Task objective →
Word for word, give every line of the listing again.
..........
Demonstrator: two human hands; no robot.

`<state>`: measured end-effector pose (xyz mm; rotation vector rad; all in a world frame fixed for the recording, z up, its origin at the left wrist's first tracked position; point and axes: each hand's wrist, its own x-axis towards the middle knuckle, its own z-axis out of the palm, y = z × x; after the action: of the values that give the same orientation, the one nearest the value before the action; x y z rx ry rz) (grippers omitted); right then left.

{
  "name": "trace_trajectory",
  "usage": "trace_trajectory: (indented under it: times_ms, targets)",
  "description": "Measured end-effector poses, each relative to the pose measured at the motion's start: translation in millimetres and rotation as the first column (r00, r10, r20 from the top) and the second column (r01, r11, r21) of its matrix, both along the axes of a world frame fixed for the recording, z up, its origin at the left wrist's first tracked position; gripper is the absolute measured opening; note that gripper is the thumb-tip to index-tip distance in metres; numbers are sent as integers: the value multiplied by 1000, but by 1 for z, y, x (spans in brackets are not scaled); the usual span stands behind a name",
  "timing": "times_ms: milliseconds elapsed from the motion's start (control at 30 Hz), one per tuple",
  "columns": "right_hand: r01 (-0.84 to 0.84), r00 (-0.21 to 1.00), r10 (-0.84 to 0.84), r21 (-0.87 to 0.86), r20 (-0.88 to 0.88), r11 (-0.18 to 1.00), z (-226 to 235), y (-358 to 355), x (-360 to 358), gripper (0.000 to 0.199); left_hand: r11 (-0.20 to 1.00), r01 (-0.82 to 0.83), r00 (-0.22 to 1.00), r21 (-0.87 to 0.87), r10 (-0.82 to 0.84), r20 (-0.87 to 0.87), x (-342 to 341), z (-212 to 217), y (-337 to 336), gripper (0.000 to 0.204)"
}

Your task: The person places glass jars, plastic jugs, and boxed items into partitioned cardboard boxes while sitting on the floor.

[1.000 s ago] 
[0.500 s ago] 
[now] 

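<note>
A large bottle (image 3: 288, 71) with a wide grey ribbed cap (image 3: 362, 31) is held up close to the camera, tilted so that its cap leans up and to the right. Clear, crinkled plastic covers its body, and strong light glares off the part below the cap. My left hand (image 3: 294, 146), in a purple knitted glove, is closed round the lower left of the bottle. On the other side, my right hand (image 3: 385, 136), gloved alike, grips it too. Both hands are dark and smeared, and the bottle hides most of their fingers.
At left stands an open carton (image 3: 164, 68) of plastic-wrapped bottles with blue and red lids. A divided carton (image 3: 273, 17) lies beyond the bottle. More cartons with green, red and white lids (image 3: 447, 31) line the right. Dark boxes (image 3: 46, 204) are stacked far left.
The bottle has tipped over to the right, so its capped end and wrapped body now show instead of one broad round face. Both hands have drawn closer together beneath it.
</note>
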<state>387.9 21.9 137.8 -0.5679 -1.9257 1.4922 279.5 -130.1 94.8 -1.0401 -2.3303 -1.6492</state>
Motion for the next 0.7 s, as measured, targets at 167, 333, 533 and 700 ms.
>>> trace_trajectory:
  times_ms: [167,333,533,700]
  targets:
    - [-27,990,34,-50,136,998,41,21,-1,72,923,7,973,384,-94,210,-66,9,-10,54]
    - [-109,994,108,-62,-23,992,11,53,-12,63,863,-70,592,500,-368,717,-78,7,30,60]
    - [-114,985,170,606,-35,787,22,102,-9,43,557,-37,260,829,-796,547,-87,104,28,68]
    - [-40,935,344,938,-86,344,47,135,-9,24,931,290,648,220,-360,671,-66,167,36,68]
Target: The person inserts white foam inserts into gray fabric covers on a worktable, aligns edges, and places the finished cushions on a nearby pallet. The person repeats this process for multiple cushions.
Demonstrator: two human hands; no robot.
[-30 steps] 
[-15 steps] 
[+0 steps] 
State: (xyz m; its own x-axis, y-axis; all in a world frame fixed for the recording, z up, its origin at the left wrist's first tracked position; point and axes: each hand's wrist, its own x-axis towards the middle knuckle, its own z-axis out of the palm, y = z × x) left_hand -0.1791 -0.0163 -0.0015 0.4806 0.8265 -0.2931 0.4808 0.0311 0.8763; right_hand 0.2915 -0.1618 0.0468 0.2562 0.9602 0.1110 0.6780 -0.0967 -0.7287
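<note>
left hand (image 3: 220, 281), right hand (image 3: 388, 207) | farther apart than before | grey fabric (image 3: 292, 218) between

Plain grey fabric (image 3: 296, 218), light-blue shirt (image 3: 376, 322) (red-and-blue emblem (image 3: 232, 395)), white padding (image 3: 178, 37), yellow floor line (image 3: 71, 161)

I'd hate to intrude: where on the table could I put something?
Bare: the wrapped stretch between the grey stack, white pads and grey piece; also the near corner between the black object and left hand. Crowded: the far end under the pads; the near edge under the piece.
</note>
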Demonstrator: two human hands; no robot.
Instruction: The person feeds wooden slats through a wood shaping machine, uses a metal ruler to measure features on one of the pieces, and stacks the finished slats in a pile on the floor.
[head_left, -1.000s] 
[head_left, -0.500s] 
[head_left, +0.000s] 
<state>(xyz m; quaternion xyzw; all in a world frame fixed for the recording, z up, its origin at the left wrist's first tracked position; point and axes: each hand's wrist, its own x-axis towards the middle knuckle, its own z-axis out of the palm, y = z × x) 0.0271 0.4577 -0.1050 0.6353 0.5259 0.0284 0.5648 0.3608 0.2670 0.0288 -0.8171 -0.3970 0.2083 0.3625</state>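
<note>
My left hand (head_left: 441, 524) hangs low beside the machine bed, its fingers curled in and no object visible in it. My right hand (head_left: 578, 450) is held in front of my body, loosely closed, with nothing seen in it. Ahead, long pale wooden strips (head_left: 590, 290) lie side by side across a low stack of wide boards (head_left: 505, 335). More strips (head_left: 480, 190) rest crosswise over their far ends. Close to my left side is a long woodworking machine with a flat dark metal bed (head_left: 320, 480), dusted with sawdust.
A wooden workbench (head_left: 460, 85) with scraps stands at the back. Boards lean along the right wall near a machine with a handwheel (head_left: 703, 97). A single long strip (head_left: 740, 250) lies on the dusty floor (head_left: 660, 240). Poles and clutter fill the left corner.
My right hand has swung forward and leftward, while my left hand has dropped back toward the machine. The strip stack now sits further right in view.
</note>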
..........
Answer box →
Demonstrator: two human hands; no robot.

`<state>`: measured end-effector pose (xyz mm; rotation vector rad; all in a world frame fixed for the recording, z up, its origin at the left wrist's first tracked position; point and axes: each hand's wrist, its own x-axis towards the middle knuckle, its own z-axis out of the palm, y = z × x; after the action: of the values that give the same orientation, the one nearest the value before the action; x y z rx ry rz) (grippers omitted); right then left.

{
  "name": "trace_trajectory",
  "usage": "trace_trajectory: (indented under it: times_ms, targets)",
  "description": "Measured end-effector poses, each relative to the pose measured at the motion's start: translation in millimetres and rotation as the first column (r00, r10, r20 from the top) and the second column (r01, r11, r21) of its matrix, both along the axes of a world frame fixed for the recording, z up, its origin at the left wrist's first tracked position; gripper is the absolute measured opening; note that gripper is the thumb-tip to index-tip distance in metres; numbers are sent as integers: the value multiplied by 1000, but by 1 for z, y, x (spans in brackets are not scaled); the usual span stands behind a name",
  "timing": "times_ms: milliseconds elapsed from the motion's start (control at 30 Hz), one per tuple",
  "columns": "right_hand: r01 (-0.84 to 0.84), r00 (-0.21 to 1.00), r10 (-0.84 to 0.84), r21 (-0.87 to 0.86), r20 (-0.88 to 0.88), r11 (-0.18 to 1.00), z (-226 to 235), y (-358 to 355), x (-360 to 358), gripper (0.000 to 0.199); left_hand: r11 (-0.20 to 1.00), r01 (-0.82 to 0.83), r00 (-0.22 to 1.00), r21 (-0.87 to 0.87), r10 (-0.82 to 0.84), r20 (-0.87 to 0.87), x (-342 to 341), z (-212 to 217), y (-337 to 336), gripper (0.000 to 0.204)"
}

Your task: The person places glass jars, plastic jugs, and boxed items into partitioned cardboard boxes while sitting on the floor.

[1.000 s ago] 
[0.500 s ago] 
[now] 

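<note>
A large bottle (image 3: 288, 71) with a wide grey ribbed cap (image 3: 362, 31) is held up close to the camera, tilted so that its cap leans up and to the right. Clear, crinkled plastic covers its body, and strong light glares off the part below the cap. My left hand (image 3: 294, 146), in a purple knitted glove, is closed round the lower left of the bottle. On the other side, my right hand (image 3: 385, 136), gloved alike, grips it too. Both hands are dark and smeared, and the bottle hides most of their fingers.
At left stands an open carton (image 3: 164, 68) of plastic-wrapped bottles with blue and red lids. A divided carton (image 3: 273, 17) lies beyond the bottle. More cartons with green, red and white lids (image 3: 447, 31) line the right. Dark boxes (image 3: 46, 204) are stacked far left.
The bottle has tipped over to the right, so its capped end and wrapped body now show instead of one broad round face. Both hands have drawn closer together beneath it.
</note>
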<state>387.9 21.9 137.8 -0.5679 -1.9257 1.4922 279.5 -130.1 94.8 -1.0401 -2.3303 -1.6492</state>
Motion for the next 0.7 s, as measured, targets at 167, 333, 533 and 700 ms.
>>> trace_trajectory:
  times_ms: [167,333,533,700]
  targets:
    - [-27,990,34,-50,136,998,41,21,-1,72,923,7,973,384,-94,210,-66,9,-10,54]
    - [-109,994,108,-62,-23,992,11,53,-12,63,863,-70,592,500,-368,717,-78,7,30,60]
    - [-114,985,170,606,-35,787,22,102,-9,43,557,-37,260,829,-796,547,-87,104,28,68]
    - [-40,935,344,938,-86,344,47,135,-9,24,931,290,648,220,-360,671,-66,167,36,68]
Target: The person inserts white foam inserts into gray fabric covers on a worktable, aligns edges, and places the finished cushions on a nearby pallet. The person repeats this process for multiple cushions.
Demonstrator: two human hands; no robot.
[-30 steps] 
[-15 steps] 
[+0 steps] 
State: (xyz m; its own x-axis, y-axis; all in a world frame fixed for the recording, z up, its origin at the left wrist's first tracked position; point and axes: each hand's wrist, its own x-axis towards the middle knuckle, its own z-axis out of the palm, y = z × x) left_hand -0.1791 -0.0163 -0.0015 0.4806 0.8265 -0.2931 0.4808 0.0311 0.8763; right_hand 0.2915 -0.1618 0.0468 0.2562 0.9602 0.1110 0.6780 -0.0967 -0.7287
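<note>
left hand (image 3: 220, 281), right hand (image 3: 388, 207) | farther apart than before | grey fabric (image 3: 292, 218) between

Plain grey fabric (image 3: 296, 218), light-blue shirt (image 3: 376, 322) (red-and-blue emblem (image 3: 232, 395)), white padding (image 3: 178, 37), yellow floor line (image 3: 71, 161)

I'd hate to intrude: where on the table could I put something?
Bare: the wrapped stretch between the grey stack, white pads and grey piece; also the near corner between the black object and left hand. Crowded: the far end under the pads; the near edge under the piece.
</note>
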Demonstrator: two human hands; no robot.
Instruction: The person feeds wooden slats through a wood shaping machine, uses a metal ruler to measure features on one of the pieces, and stacks the finished slats in a pile on the floor.
[head_left, -1.000s] 
[head_left, -0.500s] 
[head_left, +0.000s] 
<state>(xyz m; quaternion xyzw; all in a world frame fixed for the recording, z up, its origin at the left wrist's first tracked position; point and axes: each hand's wrist, its own x-axis towards the middle knuckle, its own z-axis out of the palm, y = z × x) 0.0271 0.4577 -0.1050 0.6353 0.5259 0.0284 0.5648 0.3608 0.2670 0.0288 -0.8171 -0.3970 0.2083 0.3625</state>
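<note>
My left hand (head_left: 441, 524) hangs low beside the machine bed, its fingers curled in and no object visible in it. My right hand (head_left: 578, 450) is held in front of my body, loosely closed, with nothing seen in it. Ahead, long pale wooden strips (head_left: 590, 290) lie side by side across a low stack of wide boards (head_left: 505, 335). More strips (head_left: 480, 190) rest crosswise over their far ends. Close to my left side is a long woodworking machine with a flat dark metal bed (head_left: 320, 480), dusted with sawdust.
A wooden workbench (head_left: 460, 85) with scraps stands at the back. Boards lean along the right wall near a machine with a handwheel (head_left: 703, 97). A single long strip (head_left: 740, 250) lies on the dusty floor (head_left: 660, 240). Poles and clutter fill the left corner.
My right hand has swung forward and leftward, while my left hand has dropped back toward the machine. The strip stack now sits further right in view.
</note>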

The exercise requires nothing more.